[Recorded data]
☆ ☆ ☆ ☆

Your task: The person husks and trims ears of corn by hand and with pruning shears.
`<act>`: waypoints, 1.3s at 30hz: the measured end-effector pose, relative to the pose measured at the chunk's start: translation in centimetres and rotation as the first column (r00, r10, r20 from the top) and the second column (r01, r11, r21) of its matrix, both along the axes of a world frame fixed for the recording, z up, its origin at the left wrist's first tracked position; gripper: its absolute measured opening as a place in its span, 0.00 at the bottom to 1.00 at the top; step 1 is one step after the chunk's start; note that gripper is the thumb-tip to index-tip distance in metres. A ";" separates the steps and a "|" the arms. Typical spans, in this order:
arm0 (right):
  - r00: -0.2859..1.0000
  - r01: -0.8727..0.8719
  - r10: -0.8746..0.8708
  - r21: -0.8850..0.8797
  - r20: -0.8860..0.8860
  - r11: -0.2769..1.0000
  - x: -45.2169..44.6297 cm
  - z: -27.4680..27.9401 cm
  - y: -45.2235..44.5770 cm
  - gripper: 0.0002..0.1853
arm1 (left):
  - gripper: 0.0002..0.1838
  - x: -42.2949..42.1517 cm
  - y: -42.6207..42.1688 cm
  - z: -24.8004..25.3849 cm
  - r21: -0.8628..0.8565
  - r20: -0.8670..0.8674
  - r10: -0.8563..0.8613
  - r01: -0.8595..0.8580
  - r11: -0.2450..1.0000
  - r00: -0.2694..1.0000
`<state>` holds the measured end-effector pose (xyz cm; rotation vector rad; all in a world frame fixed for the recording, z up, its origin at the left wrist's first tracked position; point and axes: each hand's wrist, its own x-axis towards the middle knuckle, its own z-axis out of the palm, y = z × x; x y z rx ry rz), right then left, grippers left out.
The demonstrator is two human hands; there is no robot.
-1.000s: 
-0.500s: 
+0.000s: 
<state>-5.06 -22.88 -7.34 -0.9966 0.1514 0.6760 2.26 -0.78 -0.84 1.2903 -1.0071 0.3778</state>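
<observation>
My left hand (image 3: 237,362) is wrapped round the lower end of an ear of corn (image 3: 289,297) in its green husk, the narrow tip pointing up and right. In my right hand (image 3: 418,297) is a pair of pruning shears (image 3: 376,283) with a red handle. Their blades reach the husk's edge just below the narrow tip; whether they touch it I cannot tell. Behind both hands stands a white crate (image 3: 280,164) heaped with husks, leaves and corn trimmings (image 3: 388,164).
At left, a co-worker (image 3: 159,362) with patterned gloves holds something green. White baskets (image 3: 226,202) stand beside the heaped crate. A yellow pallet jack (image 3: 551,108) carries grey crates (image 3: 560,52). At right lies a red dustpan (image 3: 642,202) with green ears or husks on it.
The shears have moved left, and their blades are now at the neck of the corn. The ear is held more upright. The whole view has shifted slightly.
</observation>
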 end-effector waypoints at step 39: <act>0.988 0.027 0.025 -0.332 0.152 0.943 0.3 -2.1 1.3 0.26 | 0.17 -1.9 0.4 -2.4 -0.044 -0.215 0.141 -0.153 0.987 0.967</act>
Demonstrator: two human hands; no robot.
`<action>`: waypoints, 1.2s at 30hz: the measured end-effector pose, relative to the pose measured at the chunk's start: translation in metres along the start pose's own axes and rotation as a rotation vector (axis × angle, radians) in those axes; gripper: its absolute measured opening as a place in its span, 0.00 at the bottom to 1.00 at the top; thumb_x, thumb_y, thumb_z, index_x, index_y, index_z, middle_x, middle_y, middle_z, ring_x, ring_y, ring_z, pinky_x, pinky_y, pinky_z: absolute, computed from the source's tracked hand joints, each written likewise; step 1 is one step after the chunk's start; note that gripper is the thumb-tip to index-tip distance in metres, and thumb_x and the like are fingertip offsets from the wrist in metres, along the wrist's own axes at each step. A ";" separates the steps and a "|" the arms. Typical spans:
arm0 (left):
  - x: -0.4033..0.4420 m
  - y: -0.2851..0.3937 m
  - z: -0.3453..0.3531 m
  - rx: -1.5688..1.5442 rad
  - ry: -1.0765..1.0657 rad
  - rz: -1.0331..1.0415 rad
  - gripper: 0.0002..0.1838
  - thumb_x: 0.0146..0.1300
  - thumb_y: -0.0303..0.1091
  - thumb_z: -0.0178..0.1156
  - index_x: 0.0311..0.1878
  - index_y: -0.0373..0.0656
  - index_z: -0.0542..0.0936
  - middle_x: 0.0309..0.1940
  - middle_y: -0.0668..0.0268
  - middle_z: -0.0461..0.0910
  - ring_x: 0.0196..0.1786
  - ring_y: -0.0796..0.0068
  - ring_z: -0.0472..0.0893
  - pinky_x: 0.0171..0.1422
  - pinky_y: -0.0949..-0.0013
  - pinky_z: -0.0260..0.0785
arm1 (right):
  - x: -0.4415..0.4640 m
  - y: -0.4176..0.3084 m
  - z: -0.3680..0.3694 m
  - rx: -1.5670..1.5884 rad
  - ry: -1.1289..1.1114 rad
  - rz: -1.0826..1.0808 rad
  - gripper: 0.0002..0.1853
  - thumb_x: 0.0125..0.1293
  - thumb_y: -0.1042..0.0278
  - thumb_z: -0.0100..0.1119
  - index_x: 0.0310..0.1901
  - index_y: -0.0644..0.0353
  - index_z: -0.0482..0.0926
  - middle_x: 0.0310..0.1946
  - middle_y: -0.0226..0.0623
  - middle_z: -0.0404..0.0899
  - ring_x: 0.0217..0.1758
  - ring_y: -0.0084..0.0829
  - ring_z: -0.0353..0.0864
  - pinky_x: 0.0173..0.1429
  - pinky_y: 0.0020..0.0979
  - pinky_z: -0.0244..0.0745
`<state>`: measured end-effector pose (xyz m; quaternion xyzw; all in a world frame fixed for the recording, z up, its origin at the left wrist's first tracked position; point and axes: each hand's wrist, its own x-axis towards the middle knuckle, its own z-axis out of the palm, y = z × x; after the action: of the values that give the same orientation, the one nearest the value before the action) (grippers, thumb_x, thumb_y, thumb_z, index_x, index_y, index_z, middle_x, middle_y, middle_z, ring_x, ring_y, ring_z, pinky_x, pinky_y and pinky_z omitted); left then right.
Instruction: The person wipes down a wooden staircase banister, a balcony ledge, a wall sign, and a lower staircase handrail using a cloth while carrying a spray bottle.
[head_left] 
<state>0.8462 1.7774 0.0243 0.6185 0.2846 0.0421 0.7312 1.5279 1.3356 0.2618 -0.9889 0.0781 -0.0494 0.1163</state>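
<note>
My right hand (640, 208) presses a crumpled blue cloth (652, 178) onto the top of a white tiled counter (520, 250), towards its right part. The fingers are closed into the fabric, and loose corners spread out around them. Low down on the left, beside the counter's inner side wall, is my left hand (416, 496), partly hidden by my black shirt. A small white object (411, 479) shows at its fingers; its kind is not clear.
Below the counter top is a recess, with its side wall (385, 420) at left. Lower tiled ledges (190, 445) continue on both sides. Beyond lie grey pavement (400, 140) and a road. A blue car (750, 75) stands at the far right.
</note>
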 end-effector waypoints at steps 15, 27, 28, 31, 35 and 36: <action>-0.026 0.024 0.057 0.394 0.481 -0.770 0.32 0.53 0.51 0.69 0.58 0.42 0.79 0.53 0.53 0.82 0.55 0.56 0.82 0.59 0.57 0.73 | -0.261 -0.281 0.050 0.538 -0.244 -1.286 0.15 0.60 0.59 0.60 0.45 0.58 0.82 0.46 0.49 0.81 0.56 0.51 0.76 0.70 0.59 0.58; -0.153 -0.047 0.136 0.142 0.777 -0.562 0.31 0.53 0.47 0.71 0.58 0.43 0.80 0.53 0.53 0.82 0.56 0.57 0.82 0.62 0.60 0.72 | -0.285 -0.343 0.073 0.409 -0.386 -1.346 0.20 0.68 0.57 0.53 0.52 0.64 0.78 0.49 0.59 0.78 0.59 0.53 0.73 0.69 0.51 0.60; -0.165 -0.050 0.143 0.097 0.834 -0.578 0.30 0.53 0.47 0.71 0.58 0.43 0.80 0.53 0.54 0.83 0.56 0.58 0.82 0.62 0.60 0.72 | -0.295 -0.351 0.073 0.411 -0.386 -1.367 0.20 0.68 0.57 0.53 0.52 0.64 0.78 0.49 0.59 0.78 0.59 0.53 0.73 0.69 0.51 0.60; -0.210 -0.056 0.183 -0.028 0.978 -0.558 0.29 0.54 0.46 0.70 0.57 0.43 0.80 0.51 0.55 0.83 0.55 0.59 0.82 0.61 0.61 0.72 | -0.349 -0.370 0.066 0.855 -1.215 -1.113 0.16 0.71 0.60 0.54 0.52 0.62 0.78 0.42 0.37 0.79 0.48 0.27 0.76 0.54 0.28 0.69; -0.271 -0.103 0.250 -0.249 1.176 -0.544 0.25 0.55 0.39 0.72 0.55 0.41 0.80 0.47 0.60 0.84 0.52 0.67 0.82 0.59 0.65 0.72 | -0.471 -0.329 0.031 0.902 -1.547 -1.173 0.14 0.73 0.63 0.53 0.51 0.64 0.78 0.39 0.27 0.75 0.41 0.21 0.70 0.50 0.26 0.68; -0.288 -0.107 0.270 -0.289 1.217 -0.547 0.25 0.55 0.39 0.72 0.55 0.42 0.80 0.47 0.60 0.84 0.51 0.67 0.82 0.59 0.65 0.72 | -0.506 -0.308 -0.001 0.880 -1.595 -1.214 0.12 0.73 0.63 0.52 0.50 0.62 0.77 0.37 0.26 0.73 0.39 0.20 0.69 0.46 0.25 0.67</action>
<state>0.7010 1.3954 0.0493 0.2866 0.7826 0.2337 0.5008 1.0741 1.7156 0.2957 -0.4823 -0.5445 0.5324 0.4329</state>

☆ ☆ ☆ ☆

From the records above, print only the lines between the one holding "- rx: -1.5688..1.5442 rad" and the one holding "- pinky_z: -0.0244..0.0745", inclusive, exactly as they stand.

  - rx: -1.5688..1.5442 rad
  - ry: -1.0765..1.0657 rad
  - rz: -1.0331..1.0415 rad
  - gripper: 0.0002..0.1838
  - thumb_x: 0.0146..0.1300
  - thumb_y: -0.0303..0.1091
  - thumb_z: -0.0178..0.1156
  - index_x: 0.0311..0.1878
  - index_y: -0.0373..0.0656
  - index_z: -0.0542..0.0936
  - middle_x: 0.0309..0.1940
  - middle_y: -0.0668..0.0268
  - middle_z: -0.0461..0.0910
  - ring_x: 0.0196..0.1786
  - ring_y: -0.0796..0.0068
  - ring_z: -0.0472..0.0893
  - pinky_x: 0.0171..0.1422
  - pinky_y: -0.0949..-0.0013
  - pinky_z: -0.0260..0.0785
arm1 (right):
  - x: -0.4415..0.4640 m
  - y: -0.4176..0.3084 m
  - z: -0.3680..0.3694 m
  - rx: -1.5670..1.5884 rad
  - ry: -1.1289..1.1114 rad
  - rz: -1.0826..1.0808 rad
  - gripper: 0.0002..0.1853
  - thumb_x: 0.0125..0.1293
  - thumb_y: -0.1042..0.0278
  - thumb_z: -0.0100..0.1119
  - index_x: 0.0310..0.1901
  - index_y: -0.0644..0.0353
  - index_z: -0.0482..0.0926
  - middle_x: 0.0310..0.1946
  - middle_y: -0.0226..0.0623
  - middle_z: -0.0404..0.0899
  - ring_x: 0.0217..0.1758
  - ring_y: -0.0084..0.0829
  - ring_z: -0.0353..0.0864
  - pinky_x: 0.0173..0.1429
  - pinky_y: 0.0020..0.0979
  - pinky_z: -0.0244..0.0745

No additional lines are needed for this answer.